What's New in Apache Impala

Learn about the new features of Impala in Cloudera Runtime 7.2.11.

Added a new scale argument to the ndv() function

The optional argument scale must be an integer and can be in the range from 1 to 10 and maps to a precision used by the HyperLogLog (HLL) algorithm with the following mapping formula:

precision = scale + 8

See NDV Function for more information.

Added a new query option DELETE_STATS_IN_TRUNCATE

This query option DELETE_STATS_IN_TRUNCATE can be used to delete or retain table statistics. The default value of this option is 1 or true which means table statistics will be deleted as part of truncate operation.

See Query Options for more information.

Added a new query option KUDU_REPLICA_SELECTION

Using this new query option KUDU_REPLICA_SELECTION, the queries can be targeted to the leader-only replica and skip non-leader replicas while scanning. When the new query option KUDU_REPLICA_SELECTION is set as LEADER_ONLY, Impala planner will generate a query plan that enables Impala to scan Kudu tables at the leader-only replicas.

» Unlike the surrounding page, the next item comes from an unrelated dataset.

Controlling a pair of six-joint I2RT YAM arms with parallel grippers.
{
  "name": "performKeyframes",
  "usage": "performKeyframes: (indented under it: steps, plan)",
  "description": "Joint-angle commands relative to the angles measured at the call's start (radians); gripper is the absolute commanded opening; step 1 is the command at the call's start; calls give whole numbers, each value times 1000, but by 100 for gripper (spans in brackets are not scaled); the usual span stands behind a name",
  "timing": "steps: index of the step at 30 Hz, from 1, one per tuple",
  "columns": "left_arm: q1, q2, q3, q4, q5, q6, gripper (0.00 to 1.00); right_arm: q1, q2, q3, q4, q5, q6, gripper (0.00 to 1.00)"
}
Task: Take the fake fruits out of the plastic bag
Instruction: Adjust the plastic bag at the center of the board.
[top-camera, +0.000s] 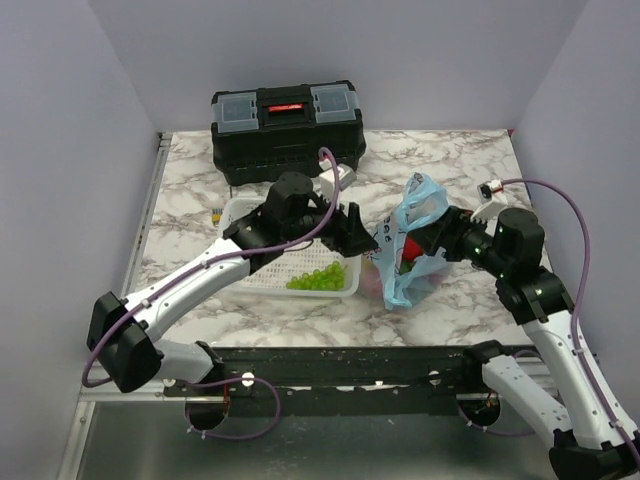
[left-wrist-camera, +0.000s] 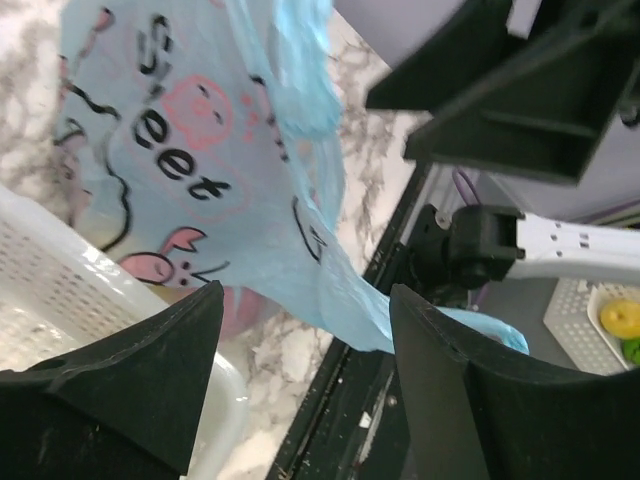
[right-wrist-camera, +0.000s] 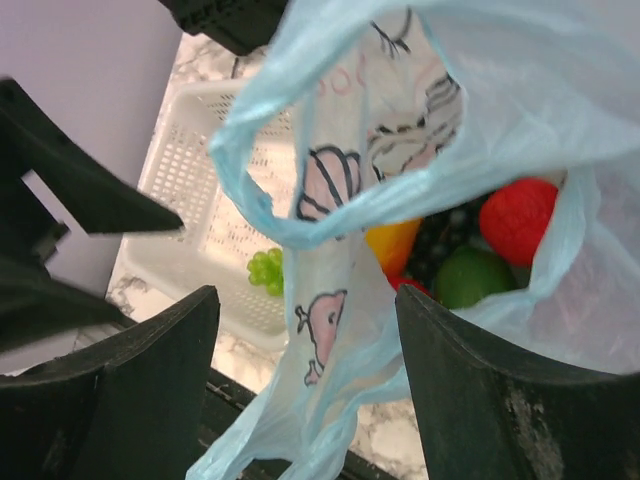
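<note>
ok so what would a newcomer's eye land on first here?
The crinkly light-blue plastic bag with pink cartoon print, bunched up right of mid-table. Through its mouth, in the right wrist view, glossy fake fruits show: red, green, orange. Next, the pale green grape cluster in the white mesh basket left of the bag.

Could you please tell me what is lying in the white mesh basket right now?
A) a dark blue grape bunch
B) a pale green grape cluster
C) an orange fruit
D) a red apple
B: the pale green grape cluster lies in the white mesh basket, while the red, orange and dark fake fruits show inside the plastic bag.
</note>
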Motion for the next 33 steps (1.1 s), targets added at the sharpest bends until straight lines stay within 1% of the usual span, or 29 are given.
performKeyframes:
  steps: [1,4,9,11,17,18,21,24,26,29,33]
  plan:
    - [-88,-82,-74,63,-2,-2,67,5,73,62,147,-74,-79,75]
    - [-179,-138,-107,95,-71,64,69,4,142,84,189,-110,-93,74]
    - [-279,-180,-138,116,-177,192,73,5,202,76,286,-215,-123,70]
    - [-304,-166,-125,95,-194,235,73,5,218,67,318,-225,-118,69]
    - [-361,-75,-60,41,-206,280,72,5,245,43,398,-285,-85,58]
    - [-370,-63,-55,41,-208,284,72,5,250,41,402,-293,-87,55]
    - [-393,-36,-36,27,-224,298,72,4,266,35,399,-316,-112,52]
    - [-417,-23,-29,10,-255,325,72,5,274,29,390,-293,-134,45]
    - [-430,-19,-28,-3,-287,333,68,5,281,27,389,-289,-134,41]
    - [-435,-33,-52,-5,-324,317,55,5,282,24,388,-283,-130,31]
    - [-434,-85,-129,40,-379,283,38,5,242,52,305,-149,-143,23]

See Query Options for more information.

Added a new query option DEFAULT_NDV_SCALE

As a cluster admin, you can improve the precision of NDV() using this new query option DEFAULT_NDV_SCALE. You may adjust the value in this query option to change the default precision setting for NDV() so that the SQL writers do not have to rewrite the SQLs to adjust NDV’s precision.

See Query Options for more information.